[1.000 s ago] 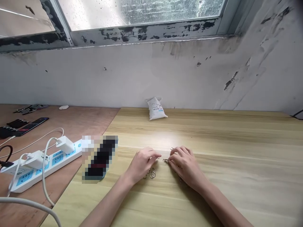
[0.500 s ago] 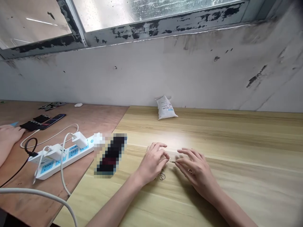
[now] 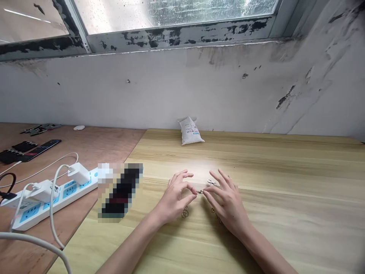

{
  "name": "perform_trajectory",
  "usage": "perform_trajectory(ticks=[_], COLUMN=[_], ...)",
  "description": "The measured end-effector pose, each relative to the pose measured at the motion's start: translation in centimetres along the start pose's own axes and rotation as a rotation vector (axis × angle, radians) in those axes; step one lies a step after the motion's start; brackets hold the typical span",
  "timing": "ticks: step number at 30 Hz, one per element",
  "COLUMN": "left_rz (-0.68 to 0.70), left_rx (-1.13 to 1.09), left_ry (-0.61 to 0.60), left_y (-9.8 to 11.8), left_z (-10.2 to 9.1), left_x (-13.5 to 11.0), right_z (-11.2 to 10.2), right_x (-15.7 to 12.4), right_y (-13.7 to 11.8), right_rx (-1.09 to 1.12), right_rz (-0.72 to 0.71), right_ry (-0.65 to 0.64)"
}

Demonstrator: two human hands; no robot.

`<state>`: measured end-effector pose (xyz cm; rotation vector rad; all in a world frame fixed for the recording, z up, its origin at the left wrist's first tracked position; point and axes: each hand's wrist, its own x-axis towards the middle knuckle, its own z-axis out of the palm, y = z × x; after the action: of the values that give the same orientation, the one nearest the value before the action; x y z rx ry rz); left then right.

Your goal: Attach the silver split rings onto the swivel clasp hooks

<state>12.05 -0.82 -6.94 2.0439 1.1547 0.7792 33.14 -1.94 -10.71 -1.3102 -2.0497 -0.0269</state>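
- The left hand [image 3: 173, 196] is pinching one end of a small metal piece [image 3: 200, 192], its thumb and pointing finger almost meeting
- The right hand [image 3: 228, 203] is pinching the other end with its thumb and pointing finger, while the other fingers are spreading out wide
- The small metal piece is sitting between the two hands, just over the wooden tabletop [image 3: 285, 171]
- A silvery clip [image 3: 211, 182] is lying loose just past the right hand's fingers
- Some round rings [image 3: 185, 213] are lying in a little bunch just below the left hand
- More metal bits [image 3: 213, 210] are peeking out from under the right hand, which is hiding most of them
- The work is looking like it is partway along: one piece is being handled, and the loose rings and clip are waiting
- Whether any ring is already hanging on the held piece, I cannot tell, because it is looking too tiny
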Motion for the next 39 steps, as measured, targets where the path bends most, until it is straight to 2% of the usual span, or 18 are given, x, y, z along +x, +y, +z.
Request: perform_trajectory(ticks=[7, 13, 20, 26, 33, 39], left_rz=[-0.086, -0.140, -0.166, -0.160, -0.152, -0.131], left_rx=[-0.193, -0.404, -0.560, -0.467, -0.388, -0.431], left_ry=[0.052, 0.046, 0.038, 0.091, 0.193, 0.133], left_y=[0.4, 0.7, 0.8, 1.1, 0.1, -0.1], left_z=[-0.2, -0.1, 0.2, 0.4, 0.3, 0.1], left_x=[0.2, 0.4, 0.1, 0.0, 0.3, 0.3], right_z=[0.2, 0.7, 0.8, 0.9, 0.6, 0.6], right_x=[-0.2, 0.3, 0.5, 0.6, 0.7, 0.4], right_y=[-1.6, -3.4, -4.1, -3.9, -4.0, -4.0], right_rx=[0.027, -0.065, -0.059, -0.052, -0.010, 0.113], right_rz=[-0.024, -0.057, -0.083, -0.100, -0.149, -0.092], right_ry=[-0.008, 0.126, 0.154, 0.189, 0.186, 0.096])
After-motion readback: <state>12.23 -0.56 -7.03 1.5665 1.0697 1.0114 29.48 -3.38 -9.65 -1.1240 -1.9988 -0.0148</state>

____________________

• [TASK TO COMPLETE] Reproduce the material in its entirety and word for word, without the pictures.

• [OUTPUT BELOW]
[1.000 s ago] 
[0.500 s ago] 
[now] 

{
  "name": "perform_trajectory",
  "usage": "perform_trajectory(ticks=[_], COLUMN=[_], ...)",
  "description": "The measured end-effector pose, each relative to the pose measured at the motion's start: translation in centimetres along the start pose's own axes and rotation as a rotation vector (axis × angle, radians) in those axes; step one lies a step after the motion's start; brackets hold the typical span",
  "timing": "ticks: step number at 30 Hz, one per element",
  "COLUMN": "left_rz (-0.68 to 0.70), left_rx (-1.13 to 1.09), left_ry (-0.61 to 0.60), left_y (-9.8 to 11.8), left_z (-10.2 to 9.1), left_x (-13.5 to 11.0), right_z (-11.2 to 10.2), right_x (-15.7 to 12.4), right_y (-13.7 to 11.8), right_rx (-1.09 to 1.12), right_rz (-0.72 to 0.71), right_ry (-0.65 to 0.64)"
}

Demonstrator: two human hands; no robot.

`<state>`: measured end-effector pose (xyz cm; rotation vector rad; all in a world frame fixed for the recording, z up, its origin at the left wrist's first tracked position; point and axes: each hand's wrist, its own x-axis towards the middle knuckle, its own z-axis out of the palm, y = z × x; after the action: of the values that give the same orientation, the one nearest the value before the action; x y z rx ry rz); left then right.

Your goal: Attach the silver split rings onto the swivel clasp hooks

<state>12.05 -0.82 -6.94 2.0439 1.1547 0.7792 33.14 -1.94 -10.71 -1.3102 -2.0497 -0.0269</state>
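- The left hand [image 3: 173, 196] is pinching one end of a small metal piece [image 3: 200, 192], its thumb and pointing finger almost meeting
- The right hand [image 3: 228, 203] is pinching the other end with its thumb and pointing finger, while the other fingers are spreading out wide
- The small metal piece is sitting between the two hands, just over the wooden tabletop [image 3: 285, 171]
- A silvery clip [image 3: 211, 182] is lying loose just past the right hand's fingers
- Some round rings [image 3: 185, 213] are lying in a little bunch just below the left hand
- More metal bits [image 3: 213, 210] are peeking out from under the right hand, which is hiding most of them
- The work is looking like it is partway along: one piece is being handled, and the loose rings and clip are waiting
- Whether any ring is already hanging on the held piece, I cannot tell, because it is looking too tiny
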Motion for the next 39 steps, as measured, targets where the path bends most, until it is straight to 2% of the usual span, or 18 are given, x, y, z along +x, +y, +z.
Request: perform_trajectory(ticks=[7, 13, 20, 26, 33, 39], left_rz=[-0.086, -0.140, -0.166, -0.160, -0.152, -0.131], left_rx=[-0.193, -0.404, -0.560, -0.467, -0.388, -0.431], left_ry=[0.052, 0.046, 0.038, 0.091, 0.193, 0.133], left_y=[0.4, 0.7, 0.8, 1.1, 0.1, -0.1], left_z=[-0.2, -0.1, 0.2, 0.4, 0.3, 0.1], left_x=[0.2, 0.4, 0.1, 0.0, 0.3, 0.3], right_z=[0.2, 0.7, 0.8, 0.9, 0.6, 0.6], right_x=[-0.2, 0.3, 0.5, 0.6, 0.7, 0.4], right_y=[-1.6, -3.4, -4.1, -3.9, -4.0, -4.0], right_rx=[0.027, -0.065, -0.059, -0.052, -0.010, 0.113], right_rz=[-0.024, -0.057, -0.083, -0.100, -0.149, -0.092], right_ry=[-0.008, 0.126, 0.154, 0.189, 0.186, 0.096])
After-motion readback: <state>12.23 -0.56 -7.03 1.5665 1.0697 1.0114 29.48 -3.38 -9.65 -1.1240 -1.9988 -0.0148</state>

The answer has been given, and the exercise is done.